Son-Kul Lake, Kyrgyzstan
Son-Kul Lake (Sonkel, Sonkul) is located in the north-west of the Naryn region of Kyrgyzstan. This is the second largest lake in the country after Issyk-Kul.
Son-Kul in Kyrgyz means "lake where wild ducks live". The lake is located in the gorges of the Tien Shan at an altitude of 3016 meters above sea level. Son-Kul covers an area of 278 square kilometers and extends in length by 28 kilometers, in width by 18 kilometers. The average depth is 8.6 meters, the maximum is almost 14 meters.
The lake is partially located in the Karatal-Zhapyryk State Reserve, founded in 1994. Whitefish, scaly and sparsely scaled osman, Tibetan and gray char, common marinka, peled and other fish species live in the waters of Son Kul. Curiously, because of the cold climate, there were no fish here at all until 1959. It was brought here for breeding purposes. There are also many birds living on the lake. Snow leopards, foxes and wolves live in coastal areas and mountains. There are practically no trees here, but there are a lot of medicinal herbs that the locals collect, dry and brew with boiling water. There are also edelweiss growing here.
Son-Kul is a lake formed as a result of melting glaciers. The river of the same name flows out of it, flowing into the Naryn. From the end of September to the beginning of June, the water in Son-Kul freezes. In this region in winter the temperature can reach -20 ° C. You can see the lake only in the warm season also because the road to the reservoir also freezes and it is impossible to get there because of the closed roads. Therefore, in winter, Son-Kul can be said to be uninhabited.
The lake is amazing in its beauty. The azure color of the water attracts not only tourists, but also locals. Son-Kul is surrounded by green meadows, where flocks of sheep and horses graze in summer. Shepherds bring cattle here for the entire summer period, and they themselves live in specially installed yurts. Such pastures where people can live for months are called jailoos. In the cold season, yurts are rolled up.
You can get to Son-Kul from Bishkek in 6-7 hours by car. Most of the road is in normal condition, but there is also off-road. The path runs through picturesque hills. It should also be borne in mind that it is possible to see the beautiful panoramas of Son Kul only from the west coast. You can get to it through the Kalmak-Ashuu pass, the Terskey-Torpok pass, and to the southern coast – through the Moldo-Ashuu pass. If you want to get to Son-Kul on foot or by horse, it is most convenient to go through the Chilbel pass, Uzbek and Tuz-Ashuu.
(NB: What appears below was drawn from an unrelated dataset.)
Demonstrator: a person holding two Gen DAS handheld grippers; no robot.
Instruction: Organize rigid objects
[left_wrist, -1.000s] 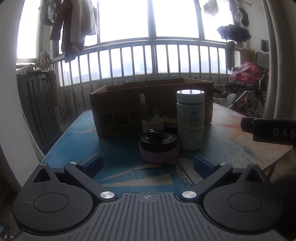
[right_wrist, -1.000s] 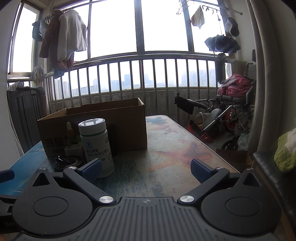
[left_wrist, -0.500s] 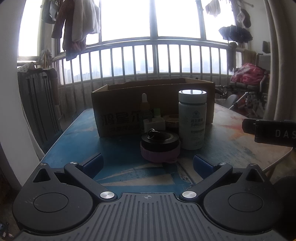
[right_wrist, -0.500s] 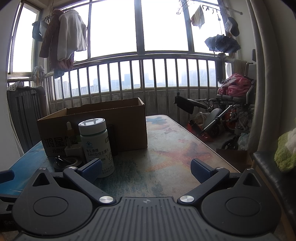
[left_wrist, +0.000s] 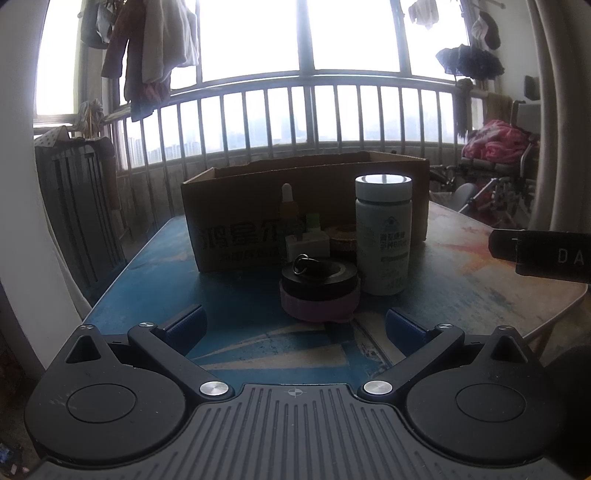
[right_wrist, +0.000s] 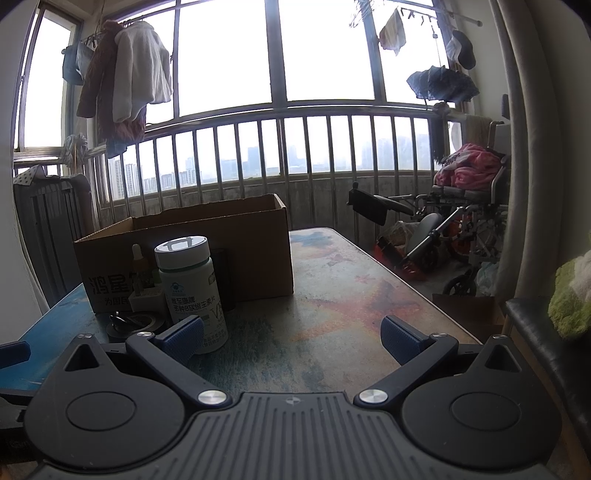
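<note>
Two stacked tape rolls (left_wrist: 319, 291) sat mid-table ahead of the left gripper (left_wrist: 295, 326), jaws apart; right gripper (right_wrist: 293, 338) likewise spread; the left had crept closer.

Left handheld gripper (left_wrist: 294, 326): matte black plastic body with a ribbed grey central plate bearing a small crosshair mark. Two round black hubs with recessed discs flank it, each with a raised triangular boss. Angled black link arms carry silver screws at both ends. Textured blue finger pads (left_wrist: 186, 326) tip the links. Right handheld gripper (right_wrist: 292, 334): identical construction; its side housing shows white lettering "DA".
</note>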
If you want to join the real nomadic life, the locals will gladly rent out a national Kyrgyz yurt insulated with felt. By the way, there are no buildings near the lake. And the air temperature in this area even in summer may not exceed +15 °With the day, and at night and even drop to minus values. But there is no need to be afraid of cold weather: in addition to the natural insulation of the yurt, special wood-burning stoves are installed in it. You can also learn horse riding and fishing on the shore of Son Kul.
In the vicinity of the lake, you can find ancient rock carvings that indicate that shepherds brought cattle here many centuries ago.
On the northern shore of Lake Son-Kul stands the only building of the district. This is the mausoleum of Tailak Baatyr (gumbez Tailak), which was erected at the end of the XIX century. The Kyrgyz national hero lived in the late XVIII – early XIX century. He defended the land of modern Kyrgyzstan from the invasion of the Chinese and Kokand. His ally and brother Atanai is buried next to the hero.
Not far from Son-Kul is the village of Kok-Oi, where there is a source of mineral water Emel. It is said that the composition of this mineral water is identical to Borjomi.